One of the tricks of the trade to keep the focus of the political class, made up largely of wealthy Americans, is to highlight what many private sector workers would consider overly generous pensions for public sector workers.
And to be sure, there are some cases where DROP programs and other mechanisms have afforded retired cops and firefighters pensions well in excess of $100,000 annually. Many tabloid style city newspapers run a list of the highest paid public employees annually - designed to foster the impression that $100,000 pensions are the norm.
But those are exceptional cases in states with strong unions and civil service protections. The reality is that the average pension for a retired public sector according to the non-partisan Employee Benefit Research Institute in 2009 was $13,007 for private-sector retirees and $25,286 for public retirees.
It's different for the political class.
Connecticut lawmakers can increase their pensions up to 50 percent by including mileage reimbursements that add as much as $15,500 a year to the salaries used to calculate their pensions.
According to the USA Today article, Rep. Lawrence Cafero Jr. racks up 75 miles each way driving from his home in Norwalk to the Capitol in Hartford. With each mile he drives, his pension improves.
Cafero, in public, says using mileage to increase a pension is "disturbing." He says he has proposed measures to end the practice but they have been defeated- a shock to no one paying any attention.
In Illinois, lawmakers who move on to higher paying state jobs after leaving office can apply the higher salary to their legislative pension.
In July, Democratic former House member Gary Hannig began collecting a $123,057 legislative pension, even though his legislative salary was $86,902 when he left office in 2009. His pensions based on his $150,228 salary as state Transportation director after leaving the Legislature.
In other states the mechanisms lawmakers use to pad their pensions are sometimes hard to believe.
Kansas calculates lawmakers' pensions as if they were paid 372 days a year.
Texas lawmakers haven't had a raise since 1975 and the only convene every other year. Because the work isn't "full time," they make a paltry $7,200 in the name of small government.

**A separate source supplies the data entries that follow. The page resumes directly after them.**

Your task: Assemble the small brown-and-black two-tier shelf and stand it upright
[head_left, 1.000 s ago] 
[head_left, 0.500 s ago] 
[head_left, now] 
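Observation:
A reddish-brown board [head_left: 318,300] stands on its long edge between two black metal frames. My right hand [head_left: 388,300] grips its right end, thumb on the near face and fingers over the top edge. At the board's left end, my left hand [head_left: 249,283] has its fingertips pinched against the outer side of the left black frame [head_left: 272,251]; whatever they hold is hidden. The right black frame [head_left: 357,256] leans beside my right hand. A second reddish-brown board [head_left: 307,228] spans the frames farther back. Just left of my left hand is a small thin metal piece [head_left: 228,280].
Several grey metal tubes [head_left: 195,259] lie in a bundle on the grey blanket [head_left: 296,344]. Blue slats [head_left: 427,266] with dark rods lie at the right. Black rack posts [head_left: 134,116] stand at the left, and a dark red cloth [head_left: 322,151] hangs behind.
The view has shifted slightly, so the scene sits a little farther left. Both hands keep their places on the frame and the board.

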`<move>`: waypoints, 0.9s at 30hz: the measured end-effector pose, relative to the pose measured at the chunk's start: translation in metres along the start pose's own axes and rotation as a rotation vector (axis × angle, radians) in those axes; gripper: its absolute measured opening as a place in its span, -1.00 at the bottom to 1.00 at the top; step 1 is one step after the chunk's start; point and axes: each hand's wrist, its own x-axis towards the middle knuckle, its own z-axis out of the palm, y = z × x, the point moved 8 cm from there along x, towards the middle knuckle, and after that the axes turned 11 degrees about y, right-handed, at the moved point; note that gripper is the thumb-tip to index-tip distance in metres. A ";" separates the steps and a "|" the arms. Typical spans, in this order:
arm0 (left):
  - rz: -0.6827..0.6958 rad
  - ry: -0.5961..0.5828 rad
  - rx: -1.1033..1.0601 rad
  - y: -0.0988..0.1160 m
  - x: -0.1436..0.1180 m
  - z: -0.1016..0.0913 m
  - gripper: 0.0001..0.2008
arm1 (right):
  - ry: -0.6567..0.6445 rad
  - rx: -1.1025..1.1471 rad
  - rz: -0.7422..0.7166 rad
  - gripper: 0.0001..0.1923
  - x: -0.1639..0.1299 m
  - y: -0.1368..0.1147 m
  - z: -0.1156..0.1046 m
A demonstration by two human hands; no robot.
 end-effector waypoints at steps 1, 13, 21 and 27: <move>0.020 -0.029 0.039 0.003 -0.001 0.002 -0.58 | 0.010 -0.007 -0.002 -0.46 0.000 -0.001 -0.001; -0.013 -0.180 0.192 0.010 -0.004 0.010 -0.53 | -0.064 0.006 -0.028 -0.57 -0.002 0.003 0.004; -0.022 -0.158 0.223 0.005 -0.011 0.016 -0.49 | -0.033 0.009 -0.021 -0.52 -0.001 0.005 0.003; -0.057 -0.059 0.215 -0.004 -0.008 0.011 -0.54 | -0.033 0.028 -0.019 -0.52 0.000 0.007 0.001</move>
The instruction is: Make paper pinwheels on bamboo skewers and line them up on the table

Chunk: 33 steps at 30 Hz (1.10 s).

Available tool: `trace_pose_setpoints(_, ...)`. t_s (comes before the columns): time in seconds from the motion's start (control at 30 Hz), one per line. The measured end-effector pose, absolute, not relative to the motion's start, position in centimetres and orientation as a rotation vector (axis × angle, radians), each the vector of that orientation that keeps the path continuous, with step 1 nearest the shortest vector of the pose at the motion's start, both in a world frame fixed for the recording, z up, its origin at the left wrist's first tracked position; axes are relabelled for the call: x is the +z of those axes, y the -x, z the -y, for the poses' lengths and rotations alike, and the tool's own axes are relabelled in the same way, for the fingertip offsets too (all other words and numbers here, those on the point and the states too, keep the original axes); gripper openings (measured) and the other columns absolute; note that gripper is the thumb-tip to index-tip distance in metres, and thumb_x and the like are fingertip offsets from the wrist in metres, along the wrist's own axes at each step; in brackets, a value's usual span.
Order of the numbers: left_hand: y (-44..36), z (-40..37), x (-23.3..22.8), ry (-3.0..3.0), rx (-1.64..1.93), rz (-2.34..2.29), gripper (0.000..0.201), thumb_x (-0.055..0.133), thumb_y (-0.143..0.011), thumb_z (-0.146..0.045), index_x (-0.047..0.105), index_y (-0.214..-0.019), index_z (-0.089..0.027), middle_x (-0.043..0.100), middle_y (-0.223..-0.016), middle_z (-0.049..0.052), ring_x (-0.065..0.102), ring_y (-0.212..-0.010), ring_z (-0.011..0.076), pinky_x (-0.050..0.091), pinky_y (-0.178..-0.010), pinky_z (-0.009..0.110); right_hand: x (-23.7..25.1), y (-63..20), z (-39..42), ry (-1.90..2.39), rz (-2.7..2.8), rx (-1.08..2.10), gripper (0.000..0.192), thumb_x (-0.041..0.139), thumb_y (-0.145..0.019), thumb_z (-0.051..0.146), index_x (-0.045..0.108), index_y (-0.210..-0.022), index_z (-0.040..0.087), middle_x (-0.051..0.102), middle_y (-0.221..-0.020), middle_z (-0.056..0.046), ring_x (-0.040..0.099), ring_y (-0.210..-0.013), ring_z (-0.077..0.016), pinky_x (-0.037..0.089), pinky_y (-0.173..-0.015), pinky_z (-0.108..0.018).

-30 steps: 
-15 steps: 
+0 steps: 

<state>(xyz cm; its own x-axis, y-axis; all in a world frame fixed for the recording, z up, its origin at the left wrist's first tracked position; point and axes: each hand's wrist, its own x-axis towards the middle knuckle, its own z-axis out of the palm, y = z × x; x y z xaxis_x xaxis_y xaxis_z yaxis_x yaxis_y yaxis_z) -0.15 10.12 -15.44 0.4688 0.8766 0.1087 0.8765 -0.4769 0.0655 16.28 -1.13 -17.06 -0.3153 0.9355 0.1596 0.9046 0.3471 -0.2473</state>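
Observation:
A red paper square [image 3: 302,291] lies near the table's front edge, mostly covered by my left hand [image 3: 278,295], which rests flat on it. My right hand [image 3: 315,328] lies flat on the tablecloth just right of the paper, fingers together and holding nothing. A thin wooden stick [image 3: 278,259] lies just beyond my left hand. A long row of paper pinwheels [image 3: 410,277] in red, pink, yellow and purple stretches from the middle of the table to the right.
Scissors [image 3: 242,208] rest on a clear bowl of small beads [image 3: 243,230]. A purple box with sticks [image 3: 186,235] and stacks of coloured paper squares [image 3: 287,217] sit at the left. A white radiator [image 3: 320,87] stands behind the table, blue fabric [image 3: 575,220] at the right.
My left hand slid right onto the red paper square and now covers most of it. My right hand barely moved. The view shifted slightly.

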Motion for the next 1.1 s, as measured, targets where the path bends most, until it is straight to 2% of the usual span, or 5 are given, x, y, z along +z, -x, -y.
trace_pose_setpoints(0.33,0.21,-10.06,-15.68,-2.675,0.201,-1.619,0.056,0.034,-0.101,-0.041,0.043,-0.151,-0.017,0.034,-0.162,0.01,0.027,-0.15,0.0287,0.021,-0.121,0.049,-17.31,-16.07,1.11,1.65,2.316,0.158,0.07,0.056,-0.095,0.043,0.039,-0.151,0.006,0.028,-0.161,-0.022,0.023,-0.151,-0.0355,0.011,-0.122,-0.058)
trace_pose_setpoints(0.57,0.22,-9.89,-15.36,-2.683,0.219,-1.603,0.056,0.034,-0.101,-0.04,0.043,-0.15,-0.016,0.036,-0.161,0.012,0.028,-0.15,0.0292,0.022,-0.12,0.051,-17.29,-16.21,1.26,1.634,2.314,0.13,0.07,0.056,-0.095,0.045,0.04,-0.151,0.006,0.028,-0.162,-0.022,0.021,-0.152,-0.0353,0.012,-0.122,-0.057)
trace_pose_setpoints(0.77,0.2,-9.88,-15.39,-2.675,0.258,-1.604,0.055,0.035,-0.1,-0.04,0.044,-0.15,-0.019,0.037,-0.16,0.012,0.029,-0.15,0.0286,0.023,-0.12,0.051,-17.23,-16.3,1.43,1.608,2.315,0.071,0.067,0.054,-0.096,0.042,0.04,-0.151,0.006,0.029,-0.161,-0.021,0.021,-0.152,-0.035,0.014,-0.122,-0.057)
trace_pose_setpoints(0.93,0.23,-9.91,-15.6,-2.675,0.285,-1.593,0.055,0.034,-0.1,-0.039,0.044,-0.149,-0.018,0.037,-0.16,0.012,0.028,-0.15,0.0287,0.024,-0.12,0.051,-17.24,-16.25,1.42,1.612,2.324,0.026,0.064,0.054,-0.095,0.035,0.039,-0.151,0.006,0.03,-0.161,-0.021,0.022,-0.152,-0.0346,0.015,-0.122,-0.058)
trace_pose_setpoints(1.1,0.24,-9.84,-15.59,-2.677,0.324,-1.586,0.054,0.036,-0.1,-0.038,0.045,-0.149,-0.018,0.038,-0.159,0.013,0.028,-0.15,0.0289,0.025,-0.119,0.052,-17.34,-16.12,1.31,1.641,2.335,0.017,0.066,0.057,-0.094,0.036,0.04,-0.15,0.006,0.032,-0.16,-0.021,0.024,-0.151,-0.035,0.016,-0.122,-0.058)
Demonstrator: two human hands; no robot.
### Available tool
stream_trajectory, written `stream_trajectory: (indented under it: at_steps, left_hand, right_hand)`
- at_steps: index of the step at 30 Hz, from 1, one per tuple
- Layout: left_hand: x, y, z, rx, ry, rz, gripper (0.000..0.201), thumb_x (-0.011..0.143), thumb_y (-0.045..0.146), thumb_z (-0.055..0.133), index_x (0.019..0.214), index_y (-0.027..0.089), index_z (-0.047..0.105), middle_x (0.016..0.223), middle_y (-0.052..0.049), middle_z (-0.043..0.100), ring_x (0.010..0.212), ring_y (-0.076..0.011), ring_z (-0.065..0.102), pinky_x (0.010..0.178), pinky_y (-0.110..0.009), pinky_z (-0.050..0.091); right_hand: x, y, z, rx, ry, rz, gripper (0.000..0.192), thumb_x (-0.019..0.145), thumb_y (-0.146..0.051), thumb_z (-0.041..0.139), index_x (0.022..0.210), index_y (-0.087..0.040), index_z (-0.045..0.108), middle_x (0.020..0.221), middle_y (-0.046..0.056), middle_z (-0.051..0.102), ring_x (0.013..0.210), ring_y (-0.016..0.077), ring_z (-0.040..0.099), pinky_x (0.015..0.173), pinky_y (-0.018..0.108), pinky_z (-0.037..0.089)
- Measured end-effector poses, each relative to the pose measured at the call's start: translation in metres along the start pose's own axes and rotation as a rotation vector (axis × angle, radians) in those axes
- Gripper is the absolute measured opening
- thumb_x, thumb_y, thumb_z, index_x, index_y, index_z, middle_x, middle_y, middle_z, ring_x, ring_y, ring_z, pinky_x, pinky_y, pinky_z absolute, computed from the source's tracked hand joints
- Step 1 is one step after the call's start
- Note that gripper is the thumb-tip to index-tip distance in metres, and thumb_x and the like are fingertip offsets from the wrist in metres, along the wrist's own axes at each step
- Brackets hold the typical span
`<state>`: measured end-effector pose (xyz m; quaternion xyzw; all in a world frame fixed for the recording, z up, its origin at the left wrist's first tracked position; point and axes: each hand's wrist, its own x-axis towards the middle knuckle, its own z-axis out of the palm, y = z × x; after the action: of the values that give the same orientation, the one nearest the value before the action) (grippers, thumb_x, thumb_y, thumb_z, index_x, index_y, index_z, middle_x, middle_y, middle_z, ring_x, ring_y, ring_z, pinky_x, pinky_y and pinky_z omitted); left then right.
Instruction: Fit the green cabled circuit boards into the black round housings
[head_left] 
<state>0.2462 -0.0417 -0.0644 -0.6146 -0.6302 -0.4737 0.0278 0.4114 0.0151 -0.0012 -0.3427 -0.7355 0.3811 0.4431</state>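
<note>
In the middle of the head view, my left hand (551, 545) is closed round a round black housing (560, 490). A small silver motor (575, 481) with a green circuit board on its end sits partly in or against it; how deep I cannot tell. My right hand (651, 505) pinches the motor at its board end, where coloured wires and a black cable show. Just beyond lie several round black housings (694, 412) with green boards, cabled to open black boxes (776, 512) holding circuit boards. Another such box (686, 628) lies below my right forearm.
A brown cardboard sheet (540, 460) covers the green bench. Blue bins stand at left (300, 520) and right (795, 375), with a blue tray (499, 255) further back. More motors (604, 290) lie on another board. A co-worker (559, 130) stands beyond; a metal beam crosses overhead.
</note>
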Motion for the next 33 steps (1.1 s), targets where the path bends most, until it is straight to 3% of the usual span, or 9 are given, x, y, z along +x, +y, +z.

But behind the smoke and mirrors is a law they passed in 1981 that allows them to base their pensions on whatever the lawmakers decide to pay Texas trial judges. And guess what that means? Since 1981, Texas lawmakers have nearly tripled salaries for judges and tripled their own pension benefits. Just for good measure, Texas legislators also removed a sentence from the law that limited their pensions to 60% of a judge's salary. Now, the pensions can equal 100% of a judge's salary.
The changes mean that state Rep. Tom Craddick, a Republican who took office in 1969, is guaranteed a $125,000 pension - more than 17 times his $7,200 salary.
But unlike pensions for people that work full time and don't hold public office, when asked about their own pensions the same lawmakers gutting police salaries and public services like education say there's nothing they can do. Why would they want to change a system that affords them such extravagant benefits?
"That's just the way the system is," Craddick, who owns Craddick Properties, an investment business told USA Today.
And these same people that constantly justify attacks on the working class as "getting our fiscal house in order," have actually insulated themselves from their own so-called reforms.
Florida's Legislature protected itself this year when it began requiring state workers to pay 3 percent of their salary into the state pension fund. That's the first time state workers have had to make such contributions even though most states have long required worker contributions between 2% and 10 percent of salaries.
But Florida's legislators and other elected officials get a pension equal to 3% of salary multiplied by years of service. For state workers, the comparable figure is 1.6%.
"That is wrong - absolutely wrong," says state Sen. Mike Fasano, a Republican who this year proposed lowering elected officials' payout to 2%. "You lead by example."
Fasano's bill died in committee without a vote.